Copyrights: Any and all copyrighted and copyrightable materials, whether or not registered, published, or containing a copyright notice, in any and all media, and further including but not limited to, any and all moral rights and corresponding rights under international agreements and conventions, Derivatives, and any and all applications for registrations, registrations, and/or renewals of any of the foregoing.
Customers means end user purchasers or end user licensees of VAR Products.
Derivatives: Adaptations, portations, edits, enhancements, improvements, new versions, modifications, revisions, derivations, or translations of or to Intellectual Property.
Effective Date: The date Licensee approves this Agreement by “clicking” on the “I Agree” button.
Intellectual Property: Any and all (a) Confidential Information; (b) Copyrights; (c) Patents; (d) Derivatives; (e) Technical Information; (f) Technology; (g) Trademarks, and (h) any and all other intellectual property or proprietary rights relating to or arising from any or all of the foregoing.

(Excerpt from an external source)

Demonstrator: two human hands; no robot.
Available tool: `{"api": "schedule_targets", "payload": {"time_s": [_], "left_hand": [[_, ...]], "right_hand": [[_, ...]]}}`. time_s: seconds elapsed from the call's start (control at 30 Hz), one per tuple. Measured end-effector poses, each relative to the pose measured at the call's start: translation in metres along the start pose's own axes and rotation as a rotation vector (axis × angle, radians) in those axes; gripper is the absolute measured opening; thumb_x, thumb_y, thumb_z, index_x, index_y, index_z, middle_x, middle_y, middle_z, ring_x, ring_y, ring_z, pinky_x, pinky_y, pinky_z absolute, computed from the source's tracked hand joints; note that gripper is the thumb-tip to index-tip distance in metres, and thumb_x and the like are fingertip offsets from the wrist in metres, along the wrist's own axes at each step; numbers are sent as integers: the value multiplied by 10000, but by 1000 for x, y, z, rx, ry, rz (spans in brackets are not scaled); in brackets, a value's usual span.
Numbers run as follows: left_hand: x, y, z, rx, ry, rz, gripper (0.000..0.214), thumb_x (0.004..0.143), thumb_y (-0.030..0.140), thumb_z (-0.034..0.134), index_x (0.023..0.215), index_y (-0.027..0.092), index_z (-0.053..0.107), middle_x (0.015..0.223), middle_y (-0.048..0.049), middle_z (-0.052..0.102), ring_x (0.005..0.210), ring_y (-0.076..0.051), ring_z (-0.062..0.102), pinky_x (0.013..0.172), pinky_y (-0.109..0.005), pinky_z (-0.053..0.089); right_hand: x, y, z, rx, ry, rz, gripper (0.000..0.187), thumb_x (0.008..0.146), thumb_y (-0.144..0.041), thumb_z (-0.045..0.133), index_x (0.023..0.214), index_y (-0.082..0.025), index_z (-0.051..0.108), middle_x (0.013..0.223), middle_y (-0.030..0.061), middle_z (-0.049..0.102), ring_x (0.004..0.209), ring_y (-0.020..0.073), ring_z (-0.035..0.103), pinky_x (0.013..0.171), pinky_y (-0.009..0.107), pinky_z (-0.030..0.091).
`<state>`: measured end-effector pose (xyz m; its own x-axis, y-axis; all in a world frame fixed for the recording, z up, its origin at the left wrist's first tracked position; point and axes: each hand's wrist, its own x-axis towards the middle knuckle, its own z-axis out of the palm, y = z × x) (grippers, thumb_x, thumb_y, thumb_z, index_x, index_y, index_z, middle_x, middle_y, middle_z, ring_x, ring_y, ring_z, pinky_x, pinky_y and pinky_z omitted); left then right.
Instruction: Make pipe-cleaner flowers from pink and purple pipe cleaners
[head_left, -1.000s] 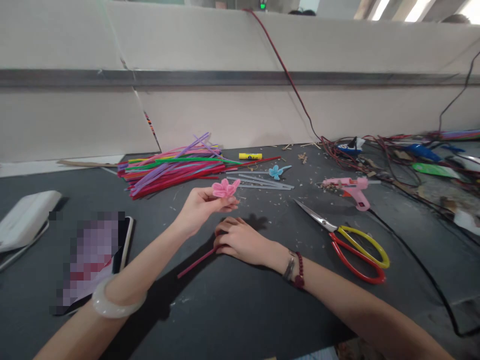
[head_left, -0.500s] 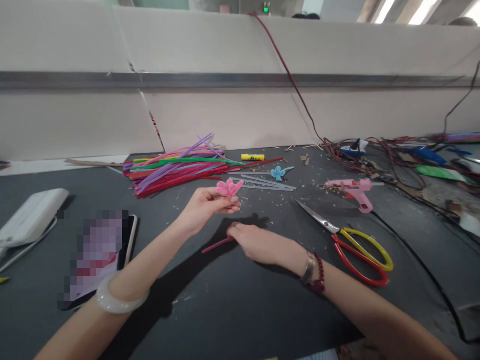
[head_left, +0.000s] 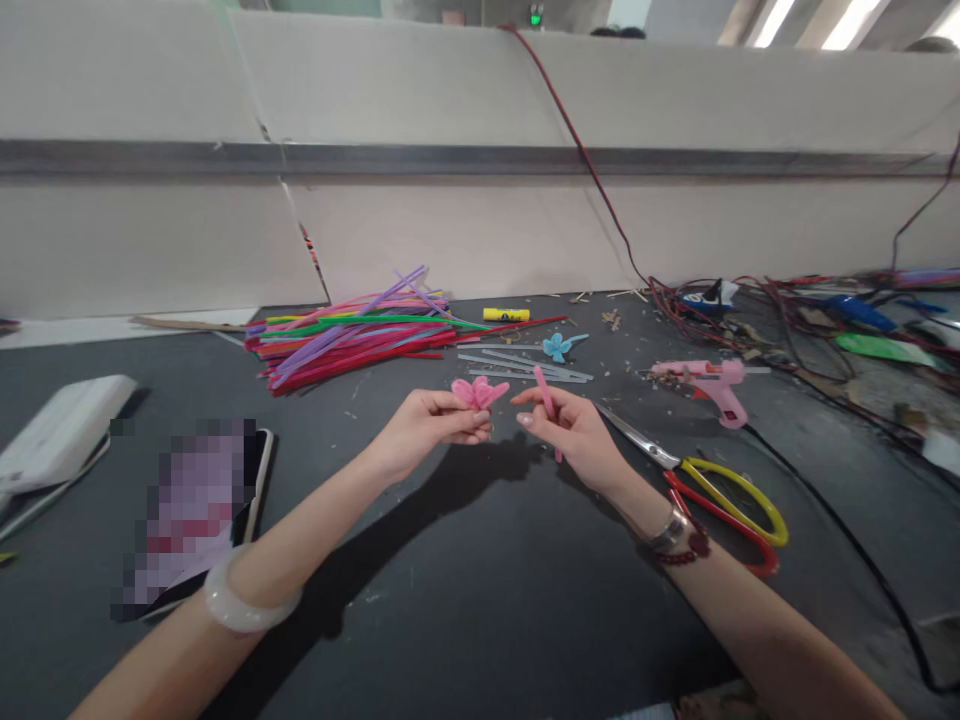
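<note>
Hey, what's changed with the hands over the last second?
The right hand has lifted the pink pipe cleaner off the table and holds it nearly upright beside the left hand, which has shifted slightly rightward, keeping hold of the pink flower. The pipe cleaner pile, glue gun and scissors stayed put.

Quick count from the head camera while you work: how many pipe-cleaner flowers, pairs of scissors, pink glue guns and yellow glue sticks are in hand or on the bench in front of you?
Pipe-cleaner flowers: 2 (pink flower, blue flower)
Scissors: 1
Pink glue gun: 1
Yellow glue stick: 1
Total: 5
</note>
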<state>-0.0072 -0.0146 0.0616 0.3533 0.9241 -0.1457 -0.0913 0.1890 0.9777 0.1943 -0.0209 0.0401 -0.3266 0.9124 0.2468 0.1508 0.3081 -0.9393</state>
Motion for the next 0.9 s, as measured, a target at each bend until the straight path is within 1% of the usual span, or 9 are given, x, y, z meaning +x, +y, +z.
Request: {"api": "schedule_targets", "payload": {"time_s": [0.03, 0.1, 0.17, 0.2, 0.27, 0.33, 0.47, 0.63, 0.9], "left_hand": [[-1, 0, 2, 3, -24, -18, 107, 662, 210, 697, 707, 113, 699, 644, -33, 689, 605, -100, 638, 655, -211, 528], [-4, 1, 6, 8, -84, -48, 101, 662, 213, 698, 701, 120, 702, 657, -33, 694, 607, -102, 643, 648, -207, 528], [-6, 1, 8, 16, -140, -75, 100, 658, 215, 702, 698, 124, 705, 673, -38, 700, 613, -111, 648, 644, -216, 531], [-7, 1, 9, 23, -163, -88, 102, 655, 216, 704, 702, 126, 707, 675, -40, 701, 616, -115, 651, 644, -221, 533], [-9, 1, 11, 43, -205, -109, 105, 656, 214, 704, 714, 127, 710, 666, -40, 700, 621, -119, 652, 646, -225, 534], [-10, 1, 11, 62, -241, -119, 99, 663, 209, 699, 717, 126, 710, 651, -35, 696, 619, -114, 651, 647, -221, 535], [-12, 1, 11, 75, -270, -128, 93, 671, 202, 692, 719, 125, 710, 638, -29, 691, 611, -109, 648, 651, -224, 537], [-12, 1, 13, 76, -249, -115, 86, 661, 198, 699, 700, 123, 710, 623, -28, 689, 601, -114, 647, 647, -234, 541], [-15, -1, 17, 100, -251, -45, 104, 679, 194, 683, 742, 116, 711, 645, -30, 695, 622, -119, 656, 628, -206, 547]], "right_hand": [[1, -1, 4, 48, 53, 5, 232, 765, -291, 599, 971, -185, 598, 527, -85, 314, 447, 53, 258, 430, 188, 247], [3, -5, 9, 99, 99, 3, 360, 706, -270, 663, 1043, -196, 560, 520, -99, 247, 450, 54, 227, 438, 189, 242], [4, -11, 10, 91, 72, -30, 475, 683, -231, 680, 1129, -218, 516, 548, -94, 310, 464, 56, 261, 454, 191, 270], [4, -15, 9, 67, 42, -68, 472, 684, -214, 675, 1131, -226, 522, 588, -80, 372, 487, 59, 309, 475, 194, 302], [4, -21, 4, -16, -35, -166, 344, 703, -192, 655, 1039, -224, 592, 722, -32, 472, 579, 74, 422, 545, 208, 369], [4, -26, -1, -130, -111, -252, 192, 726, -185, 635, 917, -210, 646, 846, 8, 496, 696, 94, 495, 632, 226, 409], [2, -30, -6, -296, -175, -338, 88, 767, -185, 596, 838, -191, 648, 942, 36, 502, 790, 111, 536, 725, 248, 432], [-2, -27, -4, -326, -151, -396, 92, 775, -135, 569, 835, -178, 623, 929, 37, 547, 771, 109, 542, 686, 233, 438], [-9, -18, 4, -305, -5, -453, 74, 749, -164, 604, 817, -188, 621, 876, 45, 559, 783, 136, 555, 677, 258, 457]]}}
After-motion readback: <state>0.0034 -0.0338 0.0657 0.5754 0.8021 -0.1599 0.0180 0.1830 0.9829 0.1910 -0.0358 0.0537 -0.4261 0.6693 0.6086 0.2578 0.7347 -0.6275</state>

Material Breach: The breach of this Agreement by a Party, other than a breach arising out of a Force Majeure Event, which breach, if not cured, would have a material adverse effect on the operations, property or financial condition of the non-breaching Party.
Patents: Any and all patents, patentable materials, letters patent and utility models, including reissues, divisionals, continuations, continuations‑in‑part, renewals, and extensions of any of the foregoing and applications therefor (and patents which may issue on such applications) in the United States and foreign states.
Replibit Intellectual Property: Intellectual Property owned by, controlled by, and/or licensed to Replibit relating or referring to the Software.
Software: The Replibit proprietary commercial software which is the subject of this Agreement in executable code format only, and (i) any necessary application programmable interfaces (“APIs”), corrections, updates, upgrades and enhancements (“Updates”), but expressly excluding new versions or new commercial product releases made thereto and (ii) the manuals and other technical documentation for use with the Software (the “Documentation”), made available to Licensee pursuant to the terms of this Agreement. Unless expressly stated otherwise, references in this Agreement to Software shall be deemed to include Documentation.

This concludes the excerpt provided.